Wongan melaleuca
- Conservation status: Endangered (EPBC Act)

Scientific classification
- Kingdom: Plantae
- Clade: Embryophytes
- Clade: Tracheophytes
- Clade: Spermatophytes
- Clade: Angiosperms
- Clade: Eudicots
- Clade: Rosids
- Order: Myrtales
- Family: Myrtaceae
- Genus: Melaleuca
- Species: M. sciotostyla
- Binomial name: Melaleuca sciotostyla Barlow

= Melaleuca sciotostyla =

- Genus: Melaleuca
- Species: sciotostyla
- Authority: Barlow
- Conservation status: EN

Species of flowering plant

Melaleuca sciotostyla, commonly known as Wongan melaleuca, is a plant in the myrtle family, Myrtaceae, and is endemic to the south-west of Western Australia. It is an endangered species with only 476 mature plants known in 2001. It is closely related and very similar to Melaleuca haplantha but has narrower leaves and fewer stamens per flower than that species.

==Description==
Melaleuca sciotostyla is a shrub to about 1.5 m tall. Its leaves are arranged in alternating pairs, each pair at right angles to the ones above and below (decussate) so that the leaves form four rows along the stems. Each leaf is 6-12.5 mm long and 0.8-2.2 mm wide, linear to narrow elliptic in shape, slightly fleshy and with the end tapering to a point.

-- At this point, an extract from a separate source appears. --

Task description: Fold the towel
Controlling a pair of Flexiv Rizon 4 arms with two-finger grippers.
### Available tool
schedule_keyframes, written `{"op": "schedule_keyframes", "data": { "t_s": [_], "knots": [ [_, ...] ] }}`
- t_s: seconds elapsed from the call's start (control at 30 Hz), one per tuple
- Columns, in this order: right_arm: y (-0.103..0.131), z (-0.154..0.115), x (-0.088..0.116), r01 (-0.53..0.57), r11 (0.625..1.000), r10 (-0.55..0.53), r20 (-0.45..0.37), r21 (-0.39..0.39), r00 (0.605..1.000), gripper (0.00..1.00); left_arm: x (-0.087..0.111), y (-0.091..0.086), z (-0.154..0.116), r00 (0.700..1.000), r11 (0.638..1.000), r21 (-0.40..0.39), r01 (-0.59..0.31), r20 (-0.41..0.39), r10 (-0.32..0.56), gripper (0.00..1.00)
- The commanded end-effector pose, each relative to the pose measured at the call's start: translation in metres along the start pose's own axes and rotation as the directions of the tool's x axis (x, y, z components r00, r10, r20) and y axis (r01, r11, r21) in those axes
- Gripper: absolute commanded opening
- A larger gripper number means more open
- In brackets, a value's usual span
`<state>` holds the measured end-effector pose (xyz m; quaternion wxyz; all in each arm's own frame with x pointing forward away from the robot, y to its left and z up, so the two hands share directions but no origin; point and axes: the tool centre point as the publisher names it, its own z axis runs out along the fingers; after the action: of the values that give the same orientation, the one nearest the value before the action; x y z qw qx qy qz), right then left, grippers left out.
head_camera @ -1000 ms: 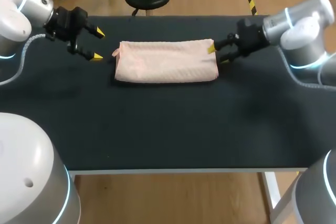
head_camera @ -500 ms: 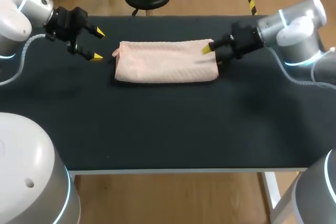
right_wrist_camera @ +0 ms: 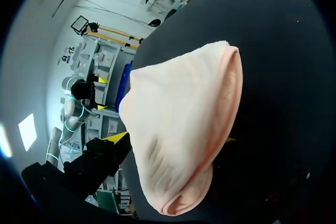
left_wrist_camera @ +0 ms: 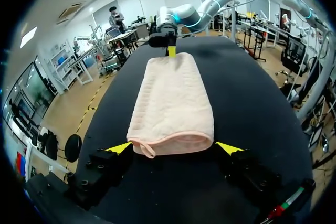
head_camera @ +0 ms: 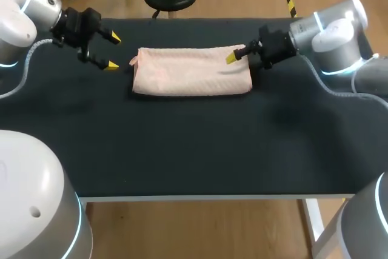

The flowers are cream to white and arranged in small heads on the ends of branches which continue to grow after flowering and sometimes in the upper leaf axils. Each head is up to 17 mm in diameter and contains up to four individual flowers. The stamens are arranged in five bundles around the flowers and there are 12 to 17 stamens per bundle. The main flowering period is in early spring and is followed by the fruit which are papery or corky, barrel-shaped capsules 5-5.5 mm long.

==Taxonomy and naming==
Melaleuca sciotostyla was first formally described in 1988 by Bryan Barlow in Australian Systematic Botany as a new species. The specific epithet (sciotostyla) is from the Ancient Greek skiotos meaning "shaded by gradation in colour" referring to the coloration of the end of the style which appears to have been dyed.

==Distribution and habitat==
Melaleuca sciotostyla is confined to the Cadoux, Wongan Hills and Meckering districts in the Avon Wheatbelt and Jarrah Forest biogeographic regions growing in clayey sand and laterite on scree slopes.

==Conservation==
Melaleuca sciotostyla is listed as endangered by the Australian Government Department of the Environment. It is classed as declared rare and priority flora by the Government of Western Australia Department of Parks and Wildlife meaning that it is likely to become extinct or rare and therefore in need of special protection.